Write the records out once more, exactly as they appear below.

####################

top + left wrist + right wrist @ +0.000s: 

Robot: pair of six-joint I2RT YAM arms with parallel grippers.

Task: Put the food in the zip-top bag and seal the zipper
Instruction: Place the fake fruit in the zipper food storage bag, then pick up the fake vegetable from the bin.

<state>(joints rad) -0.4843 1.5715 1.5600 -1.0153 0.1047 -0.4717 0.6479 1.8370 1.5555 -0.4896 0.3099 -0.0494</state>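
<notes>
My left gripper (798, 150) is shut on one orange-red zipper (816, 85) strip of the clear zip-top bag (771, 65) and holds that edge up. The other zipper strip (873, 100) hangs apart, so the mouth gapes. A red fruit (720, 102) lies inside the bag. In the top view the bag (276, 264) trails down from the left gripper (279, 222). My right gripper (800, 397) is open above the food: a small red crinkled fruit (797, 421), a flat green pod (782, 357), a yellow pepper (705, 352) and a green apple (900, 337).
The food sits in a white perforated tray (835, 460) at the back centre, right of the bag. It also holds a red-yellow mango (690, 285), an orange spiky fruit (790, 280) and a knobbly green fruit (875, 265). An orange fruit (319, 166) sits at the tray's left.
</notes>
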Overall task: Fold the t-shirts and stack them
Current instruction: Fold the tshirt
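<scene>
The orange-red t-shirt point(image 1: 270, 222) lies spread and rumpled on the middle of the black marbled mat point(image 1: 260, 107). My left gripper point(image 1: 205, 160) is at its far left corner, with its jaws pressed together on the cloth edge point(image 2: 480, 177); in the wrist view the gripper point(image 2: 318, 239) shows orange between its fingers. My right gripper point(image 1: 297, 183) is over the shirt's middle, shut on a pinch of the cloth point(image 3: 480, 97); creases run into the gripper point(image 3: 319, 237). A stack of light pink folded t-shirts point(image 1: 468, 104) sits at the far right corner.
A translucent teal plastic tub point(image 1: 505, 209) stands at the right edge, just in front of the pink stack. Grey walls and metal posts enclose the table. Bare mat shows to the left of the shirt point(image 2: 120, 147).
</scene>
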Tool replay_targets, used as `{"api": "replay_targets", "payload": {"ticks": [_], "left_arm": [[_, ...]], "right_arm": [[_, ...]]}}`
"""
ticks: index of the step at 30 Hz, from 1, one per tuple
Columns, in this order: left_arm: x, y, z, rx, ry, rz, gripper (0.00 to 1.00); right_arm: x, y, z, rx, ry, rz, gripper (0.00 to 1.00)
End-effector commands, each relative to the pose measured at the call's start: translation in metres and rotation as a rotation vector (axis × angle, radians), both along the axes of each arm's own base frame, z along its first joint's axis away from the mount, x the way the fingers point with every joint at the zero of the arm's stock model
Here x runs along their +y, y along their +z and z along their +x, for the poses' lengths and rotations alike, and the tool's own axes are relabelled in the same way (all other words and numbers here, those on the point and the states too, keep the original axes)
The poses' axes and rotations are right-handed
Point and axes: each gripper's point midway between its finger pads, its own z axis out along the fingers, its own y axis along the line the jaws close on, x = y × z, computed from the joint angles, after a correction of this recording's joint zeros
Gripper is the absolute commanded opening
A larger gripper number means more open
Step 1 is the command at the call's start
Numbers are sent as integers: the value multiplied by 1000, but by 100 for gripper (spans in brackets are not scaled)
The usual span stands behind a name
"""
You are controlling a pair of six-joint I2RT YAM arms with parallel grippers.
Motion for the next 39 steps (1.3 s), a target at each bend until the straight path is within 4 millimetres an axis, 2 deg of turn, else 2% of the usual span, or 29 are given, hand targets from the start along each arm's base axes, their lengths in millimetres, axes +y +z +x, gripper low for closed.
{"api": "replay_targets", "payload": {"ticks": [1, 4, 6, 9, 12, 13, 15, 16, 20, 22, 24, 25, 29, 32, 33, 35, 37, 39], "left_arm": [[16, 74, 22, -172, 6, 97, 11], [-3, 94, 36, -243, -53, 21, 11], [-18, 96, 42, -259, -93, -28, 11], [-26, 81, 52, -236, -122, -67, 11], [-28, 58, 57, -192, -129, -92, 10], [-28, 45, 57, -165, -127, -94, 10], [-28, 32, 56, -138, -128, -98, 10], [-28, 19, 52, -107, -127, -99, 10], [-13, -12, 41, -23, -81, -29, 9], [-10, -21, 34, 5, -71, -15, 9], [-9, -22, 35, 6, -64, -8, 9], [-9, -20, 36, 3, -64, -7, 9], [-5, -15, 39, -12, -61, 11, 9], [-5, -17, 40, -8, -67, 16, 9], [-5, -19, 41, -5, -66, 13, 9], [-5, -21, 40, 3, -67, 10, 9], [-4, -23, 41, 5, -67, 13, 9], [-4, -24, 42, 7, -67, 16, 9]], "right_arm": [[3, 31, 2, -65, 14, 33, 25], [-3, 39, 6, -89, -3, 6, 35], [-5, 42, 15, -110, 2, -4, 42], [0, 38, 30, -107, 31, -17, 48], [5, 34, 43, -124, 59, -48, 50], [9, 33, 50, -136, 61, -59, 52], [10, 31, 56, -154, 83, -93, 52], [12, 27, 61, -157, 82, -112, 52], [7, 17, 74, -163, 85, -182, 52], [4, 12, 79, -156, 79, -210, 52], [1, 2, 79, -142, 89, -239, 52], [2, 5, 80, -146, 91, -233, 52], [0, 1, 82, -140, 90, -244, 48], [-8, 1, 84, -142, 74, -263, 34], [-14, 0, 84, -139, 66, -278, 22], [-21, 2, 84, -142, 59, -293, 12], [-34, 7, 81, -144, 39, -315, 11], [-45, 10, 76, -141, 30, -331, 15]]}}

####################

_Solution to this exercise_
top + left wrist + right wrist @ +0.000s: 

Robot: pair of six-joint I2RT YAM arms with parallel grippers.

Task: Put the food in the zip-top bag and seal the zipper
Instruction: Place the fake fruit in the zipper food storage bag, then pick up the fake vegetable from the bin.

<state>(joints rad) -0.4843 1.5715 1.5600 -1.0153 0.1047 -0.4717 0.6479 1.8370 1.5555 -0.4896 0.3099 -0.0494</state>
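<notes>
My left gripper (798, 150) is shut on one orange-red zipper (816, 85) strip of the clear zip-top bag (771, 65) and holds that edge up. The other zipper strip (873, 100) hangs apart, so the mouth gapes. A red fruit (720, 102) lies inside the bag. In the top view the bag (276, 264) trails down from the left gripper (279, 222). My right gripper (800, 397) is open above the food: a small red crinkled fruit (797, 421), a flat green pod (782, 357), a yellow pepper (705, 352) and a green apple (900, 337).
The food sits in a white perforated tray (835, 460) at the back centre, right of the bag. It also holds a red-yellow mango (690, 285), an orange spiky fruit (790, 280) and a knobbly green fruit (875, 265). An orange fruit (319, 166) sits at the tray's left.
</notes>
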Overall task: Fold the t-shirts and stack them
Current instruction: Fold the tshirt
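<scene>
The orange-red t-shirt point(image 1: 270, 222) lies spread and rumpled on the middle of the black marbled mat point(image 1: 260, 107). My left gripper point(image 1: 205, 160) is at its far left corner, with its jaws pressed together on the cloth edge point(image 2: 480, 177); in the wrist view the gripper point(image 2: 318, 239) shows orange between its fingers. My right gripper point(image 1: 297, 183) is over the shirt's middle, shut on a pinch of the cloth point(image 3: 480, 97); creases run into the gripper point(image 3: 319, 237). A stack of light pink folded t-shirts point(image 1: 468, 104) sits at the far right corner.
A translucent teal plastic tub point(image 1: 505, 209) stands at the right edge, just in front of the pink stack. Grey walls and metal posts enclose the table. Bare mat shows to the left of the shirt point(image 2: 120, 147).
</scene>
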Tool replay_targets, used as `{"api": "replay_targets", "payload": {"ticks": [_], "left_arm": [[_, ...]], "right_arm": [[_, ...]]}}`
"""
ticks: index of the step at 30 Hz, from 1, one per tuple
Columns, in this order: left_arm: x, y, z, rx, ry, rz, gripper (0.00 to 1.00); right_arm: x, y, z, rx, ry, rz, gripper (0.00 to 1.00)
End-effector commands, each relative to the pose measured at the call's start: translation in metres and rotation as a rotation vector (axis × angle, radians), both along the axes of each arm's own base frame, z along its first joint's axis away from the mount, x the way the fingers point with every joint at the zero of the arm's stock model
Here x runs along their +y, y along their +z and z along their +x, for the poses' lengths and rotations alike, and the tool's own axes are relabelled in the same way (all other words and numbers here, those on the point and the states too, keep the original axes)
The poses' axes and rotations are right-handed
Point and axes: each gripper's point midway between its finger pads, its own z axis out along the fingers, its own y axis along the line the jaws close on, x = y × z, computed from the joint angles, after a correction of this recording's joint zeros
Gripper is the absolute commanded opening
A larger gripper number means more open
Step 1 is the command at the call's start
Numbers are sent as integers: the value multiplied by 1000, but by 100 for gripper (spans in brackets are not scaled)
The usual span stands behind a name
"""
You are controlling a pair of six-joint I2RT YAM arms with parallel grippers.
Motion for the next 39 steps (1.3 s), a target at each bend until the straight path is within 4 millimetres an axis, 2 deg of turn, else 2% of the usual span, or 29 are given, hand targets from the start along each arm's base axes, their lengths in millimetres, axes +y +z +x, gripper low for closed.
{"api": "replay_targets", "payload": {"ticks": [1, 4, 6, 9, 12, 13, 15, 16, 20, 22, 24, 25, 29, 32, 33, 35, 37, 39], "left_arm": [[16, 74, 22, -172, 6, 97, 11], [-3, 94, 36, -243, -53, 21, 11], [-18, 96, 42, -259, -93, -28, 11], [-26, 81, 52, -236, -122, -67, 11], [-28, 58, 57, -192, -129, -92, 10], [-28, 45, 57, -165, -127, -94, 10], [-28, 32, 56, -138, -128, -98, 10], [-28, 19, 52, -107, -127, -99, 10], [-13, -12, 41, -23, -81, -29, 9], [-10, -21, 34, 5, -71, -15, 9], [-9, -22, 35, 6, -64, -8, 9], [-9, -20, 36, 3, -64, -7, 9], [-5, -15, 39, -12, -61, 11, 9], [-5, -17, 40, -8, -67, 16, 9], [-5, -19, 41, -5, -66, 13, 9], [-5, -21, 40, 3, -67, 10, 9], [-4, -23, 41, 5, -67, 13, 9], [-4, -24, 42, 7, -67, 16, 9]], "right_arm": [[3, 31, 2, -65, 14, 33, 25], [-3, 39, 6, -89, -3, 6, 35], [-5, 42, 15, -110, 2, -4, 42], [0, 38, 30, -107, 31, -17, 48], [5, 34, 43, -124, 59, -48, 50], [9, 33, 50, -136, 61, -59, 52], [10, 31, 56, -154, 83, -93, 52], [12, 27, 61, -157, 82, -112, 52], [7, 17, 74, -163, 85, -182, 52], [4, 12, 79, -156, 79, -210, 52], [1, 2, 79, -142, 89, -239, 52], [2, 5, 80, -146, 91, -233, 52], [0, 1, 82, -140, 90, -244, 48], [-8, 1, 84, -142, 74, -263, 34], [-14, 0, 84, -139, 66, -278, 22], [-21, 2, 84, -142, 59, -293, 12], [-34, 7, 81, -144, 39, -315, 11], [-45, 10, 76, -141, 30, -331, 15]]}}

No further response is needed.